Ис отступила на шаг.
– Когда проснется, позови меня, ладно?
Бугай спросил подозрительно:
– Зачем?
– Тебе это не повредит, – ответила она с теплотой. – Скорее наоборот.
Сова сообщил, что захвачены и разграблены все веси. Уцелевшие иудеи оставались только за стенами града. Но сколько бы туда ни успели натащить мяса и зерна, все равно скоро все кончится.
Отдельные стрелки выходили к стене града и на спор стреляли в защитников. Выигрывал тот, кому удавалось сбить больше иудеев меньшим количеством стрел. Иудеи умело хоронились за деревянными щитами, но стрелы русов все же находили щели. Не всегда, много тратилось зря, но некоторые достигали цели. Иной раз даже мощно пущенная стрела пробивала тонкую доску, со стены слышался долгий предсмертный крик. Русы спорили, доходило до драк, засчитывать ли, если иудей падал по ту сторону.
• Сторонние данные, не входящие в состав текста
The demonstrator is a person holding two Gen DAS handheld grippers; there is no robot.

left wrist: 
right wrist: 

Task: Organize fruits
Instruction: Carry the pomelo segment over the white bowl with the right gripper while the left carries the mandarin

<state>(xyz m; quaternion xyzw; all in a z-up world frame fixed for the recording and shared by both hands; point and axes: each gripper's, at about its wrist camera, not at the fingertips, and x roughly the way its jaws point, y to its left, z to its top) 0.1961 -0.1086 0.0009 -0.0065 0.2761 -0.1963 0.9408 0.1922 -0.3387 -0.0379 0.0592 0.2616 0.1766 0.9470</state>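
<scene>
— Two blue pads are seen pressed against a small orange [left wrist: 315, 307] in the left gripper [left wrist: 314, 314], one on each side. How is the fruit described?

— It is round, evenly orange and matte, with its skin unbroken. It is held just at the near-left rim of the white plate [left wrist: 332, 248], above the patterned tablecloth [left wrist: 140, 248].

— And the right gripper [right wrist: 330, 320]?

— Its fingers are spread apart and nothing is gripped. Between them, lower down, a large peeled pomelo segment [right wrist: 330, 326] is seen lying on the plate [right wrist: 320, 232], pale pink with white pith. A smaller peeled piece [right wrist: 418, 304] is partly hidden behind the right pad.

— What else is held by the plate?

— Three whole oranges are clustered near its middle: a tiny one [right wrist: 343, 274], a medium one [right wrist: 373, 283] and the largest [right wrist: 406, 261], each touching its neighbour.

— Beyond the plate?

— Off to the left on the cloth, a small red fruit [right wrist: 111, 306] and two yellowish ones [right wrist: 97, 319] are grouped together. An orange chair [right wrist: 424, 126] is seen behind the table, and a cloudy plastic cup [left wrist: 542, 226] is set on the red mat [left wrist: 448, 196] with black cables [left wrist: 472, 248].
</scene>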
Наконец решили упавшего внутрь града считать за полуубитого, а двух упавших – за мертвого.
Рус вернулся как обычно – к полуночи. Буська принял коня, ворчал укоризненно, бедный Ракшас падает с ног, Рус огрызнулся, что и князь тоже падает, но его никто не жалеет, Буська дерзко возразил, что за князем молодая ведьма ходит, а этот конь – тварь беззащитная, безропотная, добрая, жалобная…
Он отмахнулся, жадно хватал обеими руками из медной миски горсти еще теплого мяса. Ис всегда готовила со жгучими травами, что разжигают кровь и очищают мозг. Женщины племени, что сперва ненавидели ее и боялись, тоже начали по ее примеру выискивать подобные травы.
Он слышал, как сзади прошелестели неслышные шаги. Но еще до того, как откинулся полог шатра, он уже знал, что это Ис, что спешит к нему. Он не сказал бы, почему почуял так, почуял, и все, – так собаки за версту чуют приближение любимого хозяина, так звери чуют приход рассвета и наступление теплого дня.
Ее ласковая рука коснулась его затылка. Он закрыл глаза, сразу погружаясь в сладостное оцепенение, когда его гладят и чешут, а усталость и тревоги улетучиваются, как гнилой туман под лучами летнего солнца.
– Ис…
Она отстранила его ищущие руки:
– Нет, нет! Погоди.
Он потянул носом, насторожился:
– Ты была у них?
– Да. Но недолго.
Голос его дрогнул:
– Ты все чаще уходишь к этим людям. Но это ведь не твой народ? Не совсем твой, как ты говорила?
Не переставая перебирать волосы на его затылке, она обошла и села напротив. Они почти касались друг друга носами. Глаза ее были полны печали.
– Они плачут и молятся, Рус. Мне их очень жаль. Но не тревожься, я – твоя жена.
Он потерся носом о ее нос, тонкий и вылепленный изящно, вздохнул:
– А я твой муж. Но что мы можем сделать? Боги решают за нас. Мы возьмем эти земли.